Work required
Out of the material that follows, write out exactly the lines from the line with "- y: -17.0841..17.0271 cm" to the line with "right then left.", both ends included, and no others.

Collected material
•••••

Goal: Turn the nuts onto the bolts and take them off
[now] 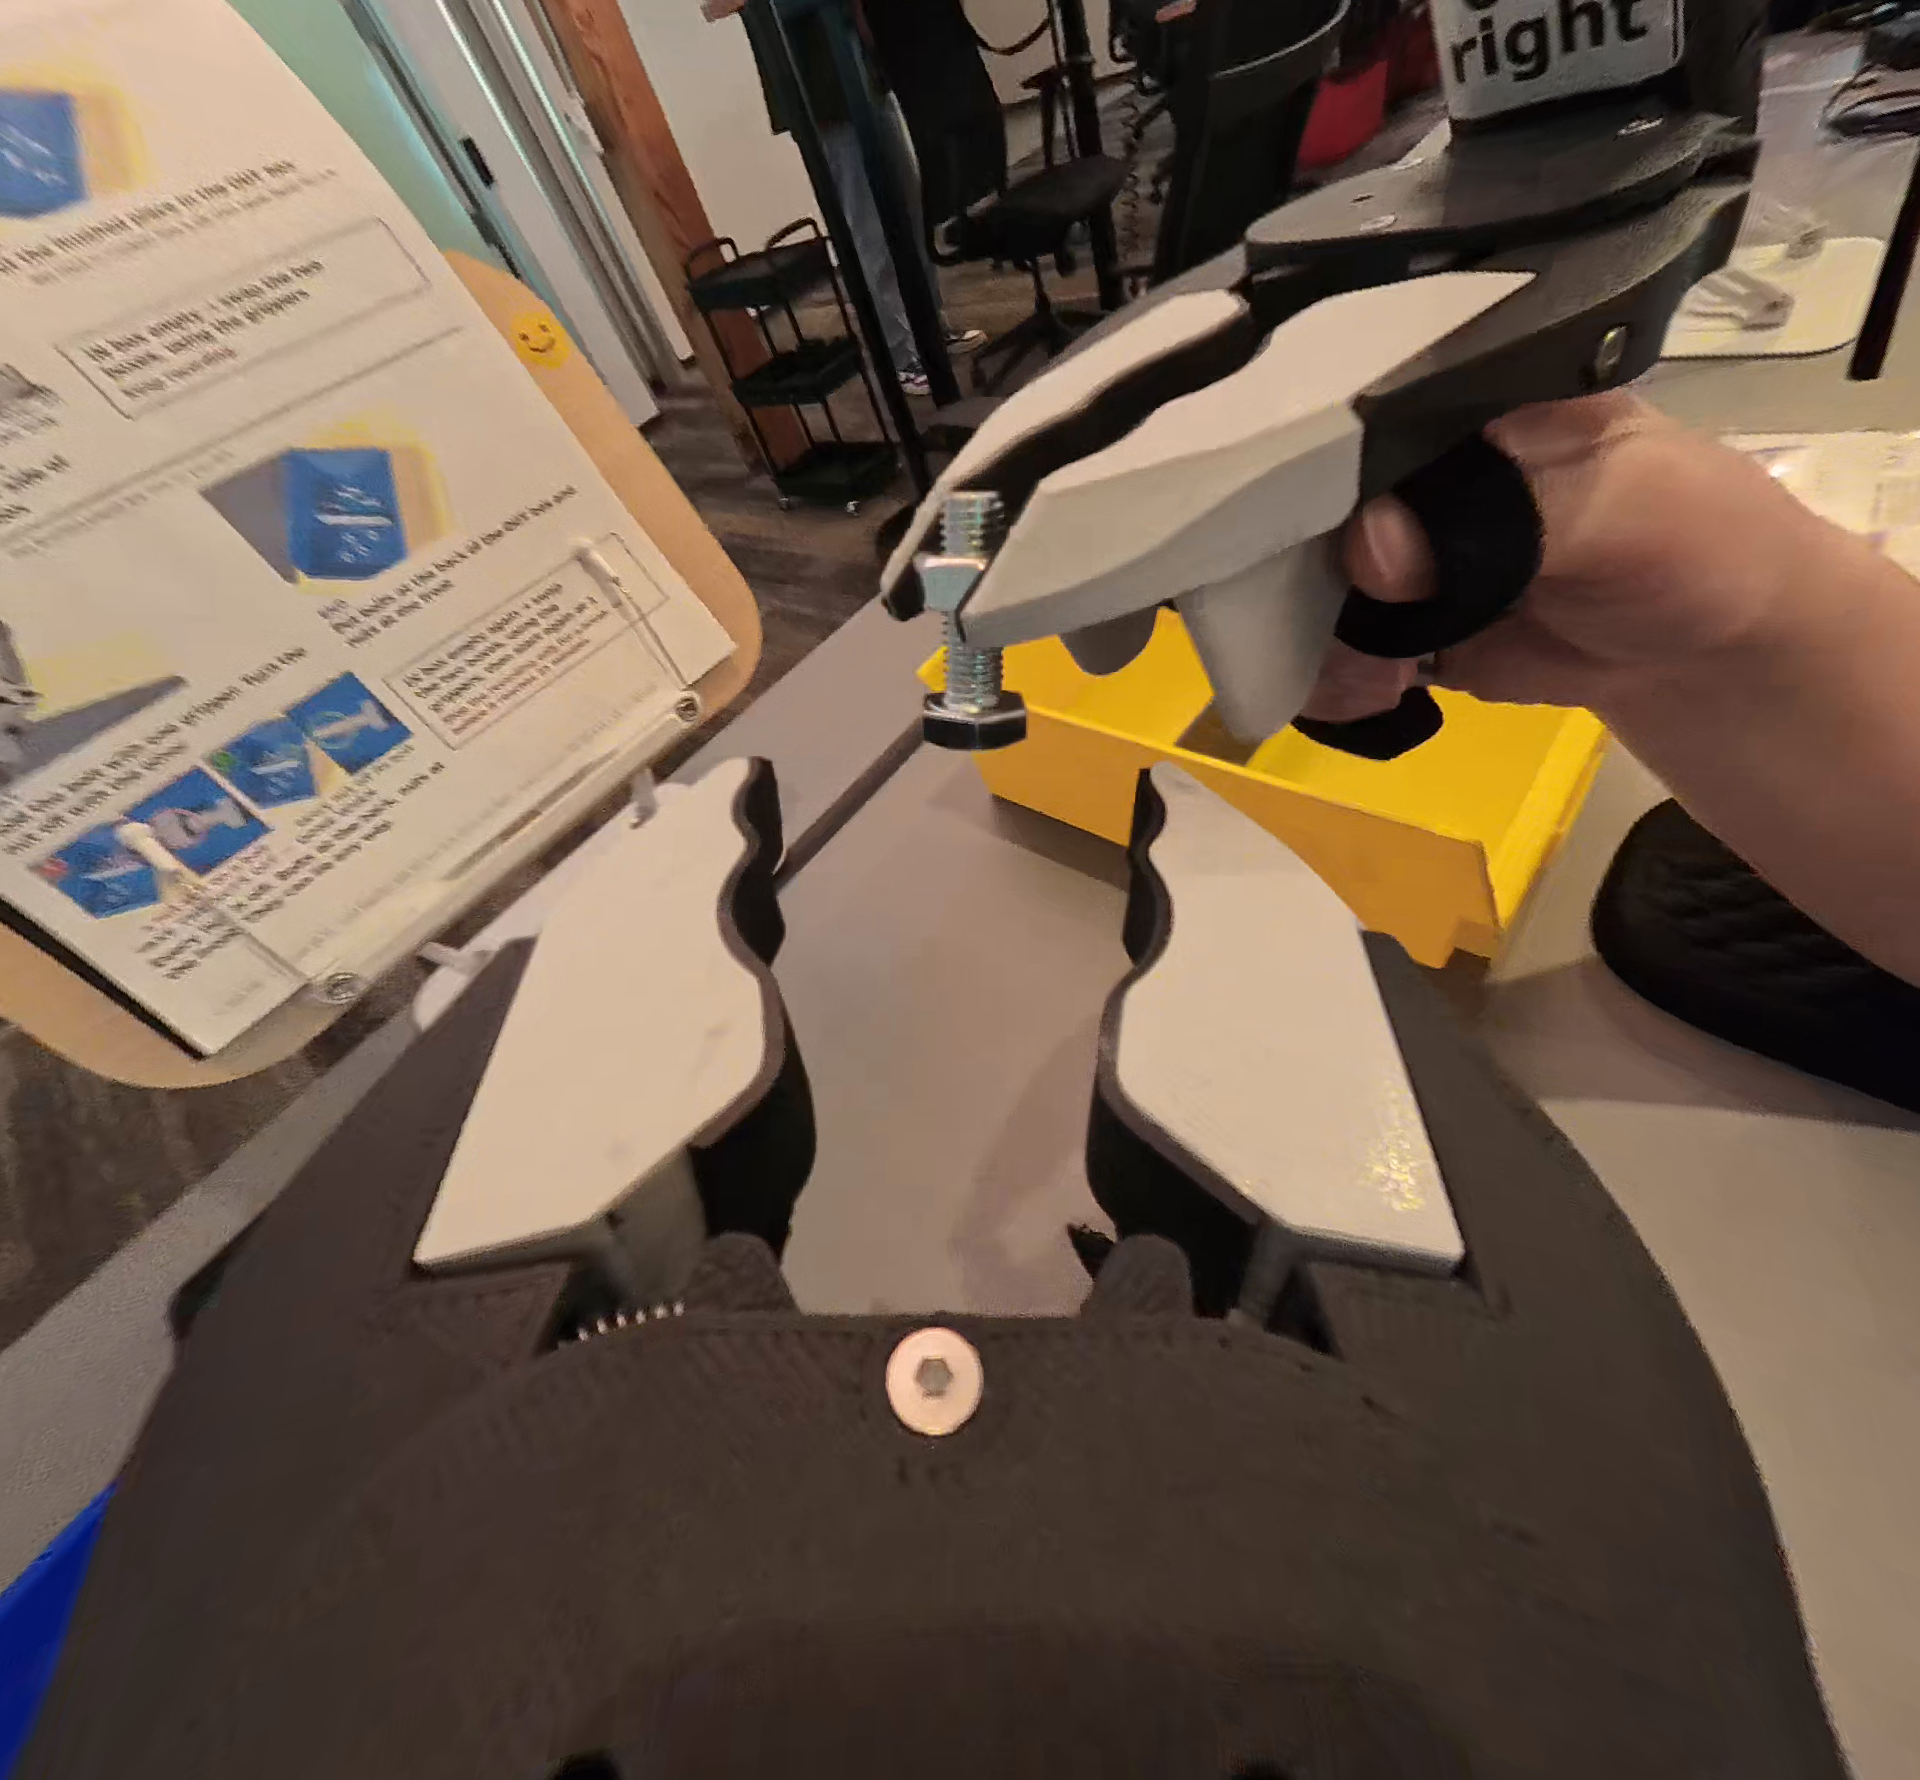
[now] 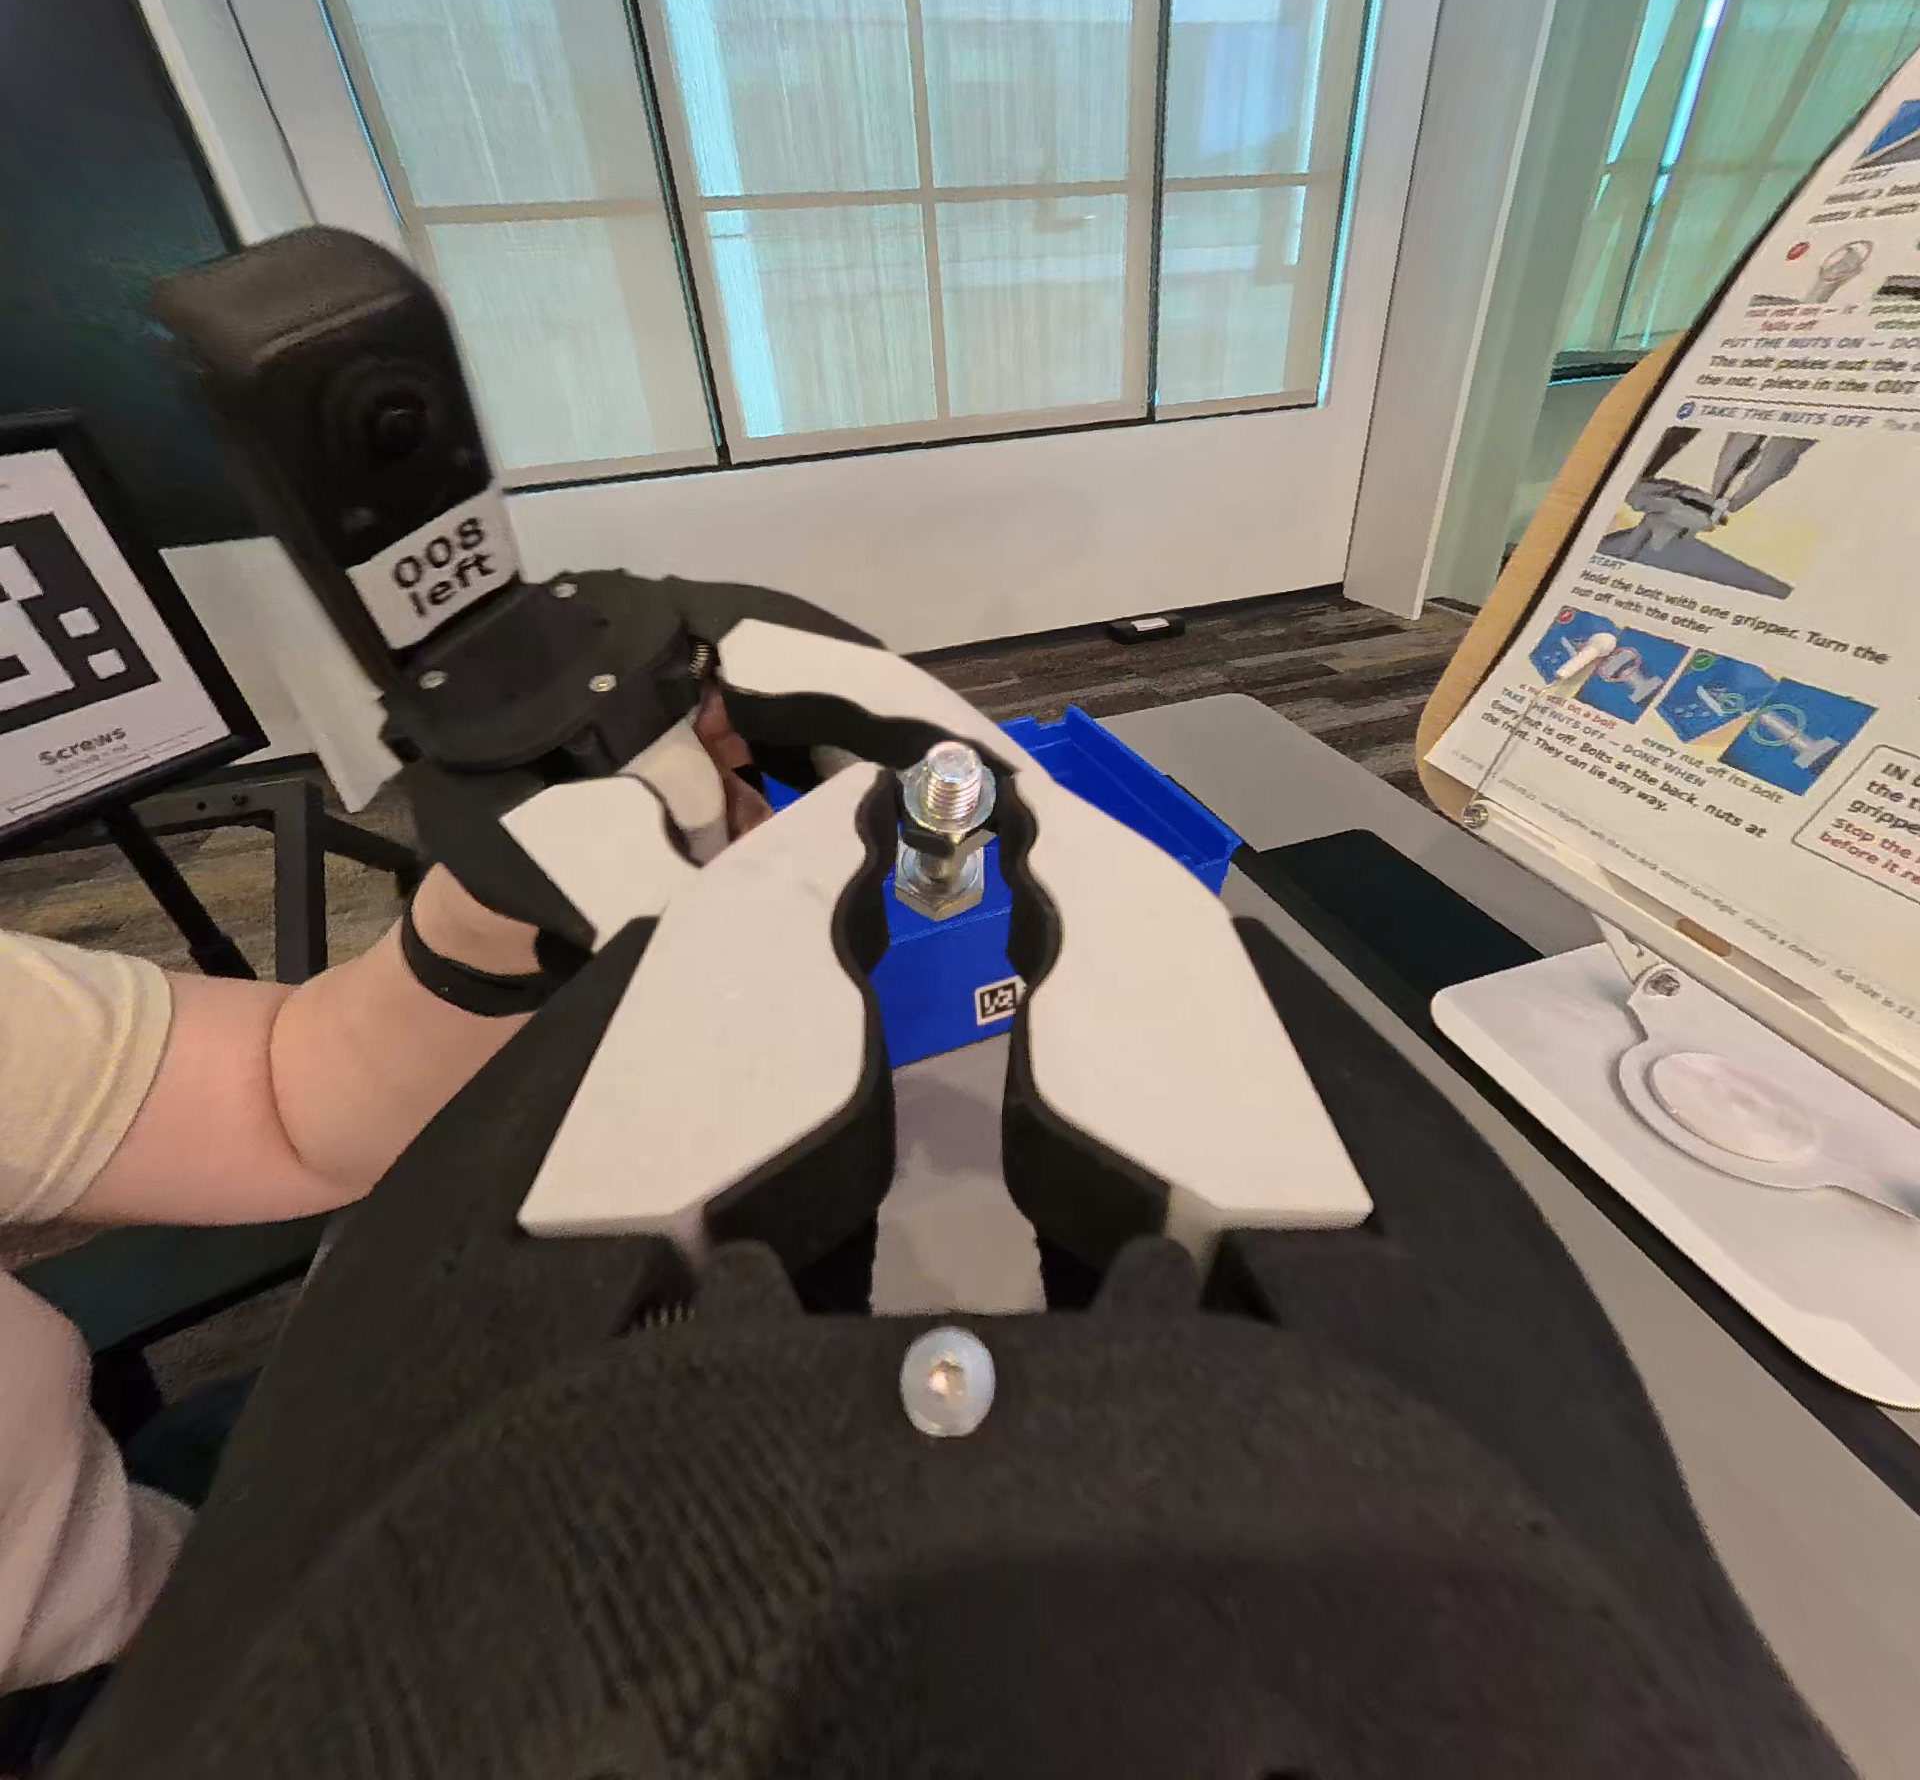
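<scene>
A silver bolt stands upright in the air, hex head down, with a hex nut threaded partway along it. My right gripper is shut on the nut and holds the bolt above the grey table. In the right wrist view the bolt and nut sit between the closed fingertips of the right gripper. My left gripper is open and empty, just below and in front of the bolt head. It also shows in the right wrist view, its jaws apart beyond the bolt.
A yellow bin sits on the table behind the bolt. A blue bin lies beyond the grippers. An instruction board on a stand leans at the table's far side, also in the right wrist view. A black round pad lies at right. The tips of both grippers are at nearly the same place.
</scene>
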The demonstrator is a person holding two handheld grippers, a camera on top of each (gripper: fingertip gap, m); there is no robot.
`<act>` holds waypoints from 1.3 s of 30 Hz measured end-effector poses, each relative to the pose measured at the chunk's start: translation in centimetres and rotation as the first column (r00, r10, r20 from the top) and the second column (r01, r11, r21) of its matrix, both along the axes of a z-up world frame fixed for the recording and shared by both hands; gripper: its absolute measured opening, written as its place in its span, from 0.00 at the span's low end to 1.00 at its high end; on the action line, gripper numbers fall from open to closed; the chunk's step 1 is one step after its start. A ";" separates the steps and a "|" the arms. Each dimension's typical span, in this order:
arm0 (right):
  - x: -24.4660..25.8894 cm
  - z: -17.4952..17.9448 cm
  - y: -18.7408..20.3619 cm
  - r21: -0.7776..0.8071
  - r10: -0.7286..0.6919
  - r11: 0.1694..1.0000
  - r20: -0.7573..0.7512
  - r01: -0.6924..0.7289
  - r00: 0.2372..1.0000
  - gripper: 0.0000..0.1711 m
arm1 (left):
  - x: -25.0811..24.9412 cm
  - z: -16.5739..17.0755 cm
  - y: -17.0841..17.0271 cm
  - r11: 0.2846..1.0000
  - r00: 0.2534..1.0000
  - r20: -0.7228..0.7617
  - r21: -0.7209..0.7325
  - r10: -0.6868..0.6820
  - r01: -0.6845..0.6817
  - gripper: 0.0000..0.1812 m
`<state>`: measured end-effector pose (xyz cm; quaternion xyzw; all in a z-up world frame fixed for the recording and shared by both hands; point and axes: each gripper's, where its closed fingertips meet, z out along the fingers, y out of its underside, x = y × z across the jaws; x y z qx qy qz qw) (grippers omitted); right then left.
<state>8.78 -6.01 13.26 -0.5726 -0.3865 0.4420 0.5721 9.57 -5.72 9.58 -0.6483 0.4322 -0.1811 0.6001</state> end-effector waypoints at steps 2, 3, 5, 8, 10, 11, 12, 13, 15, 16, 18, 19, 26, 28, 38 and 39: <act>-0.3 -0.3 -0.7 0.036 0.036 0.999 0.052 -0.038 0.998 0.11 | 0.4 -0.2 -0.1 0.998 0.998 0.046 -0.027 -0.053 0.054 0.30; -0.3 -0.5 -0.9 0.052 0.041 0.998 0.081 -0.045 0.996 0.11 | 0.7 -0.3 -0.4 0.994 0.993 0.066 -0.051 -0.096 0.099 0.27; -0.4 -0.8 -1.5 0.072 0.070 0.994 0.118 -0.079 0.991 0.11 | 1.2 -0.8 -1.5 0.972 0.976 0.077 -0.107 -0.202 0.209 0.19; 0.0 -0.6 -0.9 0.041 0.031 0.999 0.102 -0.035 0.994 0.11 | 1.0 -0.9 -1.2 0.972 0.979 0.087 -0.125 -0.187 0.197 0.21; 0.1 -0.6 -0.4 0.017 -0.002 1.000 0.089 0.001 0.996 0.11 | 0.7 -0.6 -0.3 0.990 0.990 0.092 -0.083 -0.109 0.117 0.24; 0.1 -0.6 -0.2 0.012 -0.018 1.000 0.081 0.017 0.997 0.11 | 0.7 -0.5 -0.1 0.994 0.992 0.091 -0.069 -0.084 0.090 0.26; 0.0 -0.5 -0.1 0.009 -0.028 1.000 0.074 0.027 0.997 0.11 | 0.8 -0.5 0.0 0.996 0.994 0.088 -0.055 -0.059 0.064 0.26; -0.2 -0.6 -0.1 0.009 -0.031 1.000 0.071 0.030 0.997 0.12 | 0.8 -0.4 0.2 0.999 0.996 0.087 -0.035 -0.036 0.039 0.26; -0.6 -0.7 -0.4 0.019 -0.027 0.999 0.082 0.026 0.996 0.12 | 0.9 0.0 0.2 1.000 0.995 0.095 0.016 -0.015 0.014 0.22; -0.7 -0.8 -0.4 0.024 -0.032 0.999 0.092 0.029 0.995 0.11 | 1.0 0.1 0.0 0.999 0.995 0.098 0.033 -0.020 0.017 0.18; -0.8 -0.9 -0.4 0.039 -0.043 0.998 0.102 0.040 0.994 0.12 | 0.9 0.3 0.0 0.999 0.993 0.113 0.039 -0.023 0.018 0.13; -0.8 -0.9 -0.5 0.042 -0.046 0.998 0.103 0.042 0.994 0.14 | 0.8 0.3 0.0 0.999 0.993 0.116 0.028 -0.028 0.025 0.13; -0.8 -0.8 -0.5 0.040 -0.048 0.998 0.102 0.045 0.994 0.12 | 0.6 0.0 0.0 0.998 0.992 0.119 -0.017 -0.051 0.053 0.14; -0.8 -0.9 -0.5 0.040 -0.053 0.998 0.111 0.049 0.992 0.12 | 0.8 -0.2 -0.1 0.998 0.993 0.099 -0.016 -0.057 0.059 0.12; -0.7 -1.0 -0.5 0.039 -0.053 0.998 0.124 0.048 0.991 0.11 | 0.8 -0.5 -0.1 0.998 0.996 0.068 -0.005 -0.062 0.062 0.10; -0.7 -1.0 -0.5 0.034 -0.051 0.998 0.121 0.047 0.991 0.11 | 0.8 -0.5 -0.1 0.998 0.996 0.068 0.000 -0.060 0.060 0.10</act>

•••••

Written response
  - y: -17.0841..17.0271 cm
  - r11: 0.2846..1.0000
  - r00: 0.2534..1.0000
  - r20: -0.7228..0.7617
  - r21: -0.7209..0.7325
  - r10: -0.6868..0.6820
  - r01: -0.6845..0.6817
  - gripper: 0.0000..0.1812 m
`<state>`: measured end-effector pose (xyz cm; quaternion xyzw; all in a z-up world frame fixed for the recording and shared by both hands; point and axes: each gripper's, where its closed fingertips meet, z out along the fingers, y out of its underside, x = y × z across the jaws; x y z qx qy qz qw) (grippers omitted); right then left.

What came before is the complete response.